En los encuentros políticos y sociales del barrio, se comentaba que el joven Misael exteriorizaba una evidente ansiedad por enfrentarse a los aparatos policiales, sin estimar un plan previo de seguridad. Un manifiesto desasosiego se apoderaba de él, mostrando una furia desbordada para combatir la permanente presencia de policías en el lugar. En algunos encuentros lúdicos entre militantes, Misael confesaba, sin complejos, que se había pensado muerto, e incluso había imaginado su nombre marcado en algún muro de la población.

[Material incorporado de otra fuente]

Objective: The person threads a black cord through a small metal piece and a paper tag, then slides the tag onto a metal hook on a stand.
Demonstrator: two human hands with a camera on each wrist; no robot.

En más de una ocasión, otros compañeros se percataron de que Misael, en el trayecto de una marcha, alentaba a la multitud gritando su propio nombre: “¡Compañero Misael, Presente! ¿Quién lo mató? ¡El fascismo! ¿Y quién lo vengará? ¡El pueblo! ¡Luchando, creando, poder popular!”. Ese día, una vez culminada la marcha, varios compañeros lo encararon sobre lo imprudente de jugar con la muerte de quienes han caído en la lucha contra dictadura. A lo que él respondió que necesitaba verse aclamado por la masa, en la eventualidad que muriera en alguna acción política.

El joven Misael anhelaba no quedar al margen del imaginario memorial: quería ser protagonista de su propio recuerdo y de su misma rememoración. Más allá de demostrar valentía en cada circunstancia en que le tocó enfrentar a los policías, él se pensaba muerto, se soñaba mártir. La rebeldía y el heroísmo derrochado cotidianamente por Misael colisionaban con ese deseo individual de querer trascender y perdurar en la memoria de los otros. Durante el año mil novecientos ochenta y siete, el joven Misael participó activamente en la mayoría de las acciones que enfrentaron a policías y pobladores, en las que no escatimó riesgos que lo situaban muy cerca de la muerte. Pero a pesar de esos riesgos innecesarios, Misael salió ileso de todas esas confrontaciones.

Al año siguiente, el joven Misael trabajaba en la zona norte de la capital, y cotidianamente tomaba el transporte que lo llevaba a su casa, cruzando una avenida repleta de buses y automóviles. En uno de esos días, sin percatarse, fue atropellado por la imprudencia de un automovilista, y horas más tarde murió en la sala de urgencia de un hospital público.